**Task details:** Beginning with the first line below, please repeat the material exactly, ending with the line that includes "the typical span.".

**Exercise data:**
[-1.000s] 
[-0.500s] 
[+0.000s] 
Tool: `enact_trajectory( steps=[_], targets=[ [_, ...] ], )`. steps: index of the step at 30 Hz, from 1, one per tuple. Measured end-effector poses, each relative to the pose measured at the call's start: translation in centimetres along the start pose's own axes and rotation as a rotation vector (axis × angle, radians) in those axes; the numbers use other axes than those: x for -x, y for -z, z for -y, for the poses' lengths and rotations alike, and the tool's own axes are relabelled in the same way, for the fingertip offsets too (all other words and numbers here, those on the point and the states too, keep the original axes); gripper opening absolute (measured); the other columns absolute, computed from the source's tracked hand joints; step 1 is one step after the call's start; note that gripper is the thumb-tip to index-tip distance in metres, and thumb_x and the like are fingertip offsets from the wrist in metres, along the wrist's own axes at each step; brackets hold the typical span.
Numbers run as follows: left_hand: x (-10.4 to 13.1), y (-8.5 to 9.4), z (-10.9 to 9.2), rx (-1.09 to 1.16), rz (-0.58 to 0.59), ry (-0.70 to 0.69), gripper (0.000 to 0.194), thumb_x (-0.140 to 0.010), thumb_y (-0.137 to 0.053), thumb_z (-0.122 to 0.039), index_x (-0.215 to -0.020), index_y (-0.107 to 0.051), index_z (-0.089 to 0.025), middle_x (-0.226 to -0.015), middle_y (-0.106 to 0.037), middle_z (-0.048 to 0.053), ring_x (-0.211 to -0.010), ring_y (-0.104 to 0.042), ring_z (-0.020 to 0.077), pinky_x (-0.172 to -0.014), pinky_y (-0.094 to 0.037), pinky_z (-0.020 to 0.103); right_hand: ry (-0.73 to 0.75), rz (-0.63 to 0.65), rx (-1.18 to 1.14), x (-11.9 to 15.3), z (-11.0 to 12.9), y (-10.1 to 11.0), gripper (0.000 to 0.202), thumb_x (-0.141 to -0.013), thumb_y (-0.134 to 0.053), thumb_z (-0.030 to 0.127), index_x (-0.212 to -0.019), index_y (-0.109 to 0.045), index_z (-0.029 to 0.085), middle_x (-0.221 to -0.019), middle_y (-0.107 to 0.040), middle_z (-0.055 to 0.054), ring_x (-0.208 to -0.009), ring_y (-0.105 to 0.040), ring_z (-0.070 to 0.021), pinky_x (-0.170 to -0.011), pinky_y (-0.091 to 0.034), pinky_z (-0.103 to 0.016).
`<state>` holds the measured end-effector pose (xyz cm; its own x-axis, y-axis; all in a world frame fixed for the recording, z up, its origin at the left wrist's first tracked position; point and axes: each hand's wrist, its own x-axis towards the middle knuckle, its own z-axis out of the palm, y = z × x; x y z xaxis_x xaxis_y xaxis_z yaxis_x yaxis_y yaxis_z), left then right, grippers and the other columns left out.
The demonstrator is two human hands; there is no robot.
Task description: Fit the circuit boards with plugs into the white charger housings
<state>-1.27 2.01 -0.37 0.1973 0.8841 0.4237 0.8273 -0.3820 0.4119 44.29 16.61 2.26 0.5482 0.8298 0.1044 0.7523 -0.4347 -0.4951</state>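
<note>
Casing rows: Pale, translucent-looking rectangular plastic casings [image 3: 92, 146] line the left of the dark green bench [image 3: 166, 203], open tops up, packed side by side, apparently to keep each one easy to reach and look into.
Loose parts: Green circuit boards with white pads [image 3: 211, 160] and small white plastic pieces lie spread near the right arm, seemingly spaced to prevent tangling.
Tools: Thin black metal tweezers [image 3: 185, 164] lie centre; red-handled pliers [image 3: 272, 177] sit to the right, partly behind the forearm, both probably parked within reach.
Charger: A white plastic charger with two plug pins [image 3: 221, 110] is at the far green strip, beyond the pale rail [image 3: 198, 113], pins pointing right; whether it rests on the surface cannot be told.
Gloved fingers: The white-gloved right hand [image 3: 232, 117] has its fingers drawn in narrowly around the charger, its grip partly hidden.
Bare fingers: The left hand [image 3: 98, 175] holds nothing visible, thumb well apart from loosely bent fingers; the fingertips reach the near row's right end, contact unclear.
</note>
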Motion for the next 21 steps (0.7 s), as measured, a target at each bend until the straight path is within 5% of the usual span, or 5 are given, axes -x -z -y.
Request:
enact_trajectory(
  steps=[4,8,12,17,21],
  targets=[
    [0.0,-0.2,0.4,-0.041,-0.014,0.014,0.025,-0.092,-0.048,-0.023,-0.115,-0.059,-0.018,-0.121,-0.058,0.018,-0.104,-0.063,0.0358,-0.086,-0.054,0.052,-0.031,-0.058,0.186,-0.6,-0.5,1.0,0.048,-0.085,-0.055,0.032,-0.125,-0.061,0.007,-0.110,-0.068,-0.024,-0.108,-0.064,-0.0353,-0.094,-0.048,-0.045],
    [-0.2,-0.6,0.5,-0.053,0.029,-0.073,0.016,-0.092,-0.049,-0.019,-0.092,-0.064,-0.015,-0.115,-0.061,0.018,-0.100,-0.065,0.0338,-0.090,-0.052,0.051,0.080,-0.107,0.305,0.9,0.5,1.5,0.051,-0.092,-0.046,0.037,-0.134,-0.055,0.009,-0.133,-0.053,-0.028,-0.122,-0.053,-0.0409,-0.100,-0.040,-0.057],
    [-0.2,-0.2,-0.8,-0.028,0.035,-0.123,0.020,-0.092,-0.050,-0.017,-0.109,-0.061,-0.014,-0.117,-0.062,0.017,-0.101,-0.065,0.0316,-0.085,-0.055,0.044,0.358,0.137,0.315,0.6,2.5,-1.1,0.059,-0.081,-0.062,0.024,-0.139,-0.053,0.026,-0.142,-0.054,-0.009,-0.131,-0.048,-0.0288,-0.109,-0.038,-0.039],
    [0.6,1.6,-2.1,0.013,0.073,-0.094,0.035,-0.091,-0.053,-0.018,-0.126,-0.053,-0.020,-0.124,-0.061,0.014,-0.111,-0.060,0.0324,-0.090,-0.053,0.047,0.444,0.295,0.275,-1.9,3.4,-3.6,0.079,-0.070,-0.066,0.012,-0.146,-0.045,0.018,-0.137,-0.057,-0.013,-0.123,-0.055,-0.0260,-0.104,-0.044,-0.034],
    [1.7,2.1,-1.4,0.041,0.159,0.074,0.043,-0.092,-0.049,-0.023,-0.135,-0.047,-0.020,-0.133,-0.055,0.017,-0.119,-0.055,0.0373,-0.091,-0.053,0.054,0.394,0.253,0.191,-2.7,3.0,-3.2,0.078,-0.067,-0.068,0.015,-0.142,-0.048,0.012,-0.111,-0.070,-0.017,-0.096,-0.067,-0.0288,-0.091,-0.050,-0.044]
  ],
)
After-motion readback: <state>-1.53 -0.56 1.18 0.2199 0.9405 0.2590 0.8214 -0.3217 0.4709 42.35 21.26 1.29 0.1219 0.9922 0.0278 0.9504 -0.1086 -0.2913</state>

**Response below:**
[-1.000s] 
[-0.500s] 
[+0.000s] 
Tool: `enact_trajectory( steps=[_], targets=[ [_, ...] ], )`. steps: index of the step at 30 Hz, from 1, one per tuple. Measured end-effector poses, each relative to the pose measured at the call's start: translation in centimetres along the start pose's own axes and rotation as a rotation vector (axis × angle, radians) in those axes; the numbers use other axes than those: x for -x, y for -z, z for -y, for the poses' lengths and rotations alike, and the tool's own axes are relabelled in the same way, for the fingertip offsets too (all other words and numbers here, those on the point and the states too, keep the original axes); gripper opening absolute (measured); the other columns absolute, computed from the source's tracked hand joints; step 1 is one step after the call's start; note that gripper is the thumb-tip to index-tip distance in metres, and thumb_x and the like are fingertip offsets from the wrist in metres, along the wrist's own axes at each step; brackets hold the typical span.

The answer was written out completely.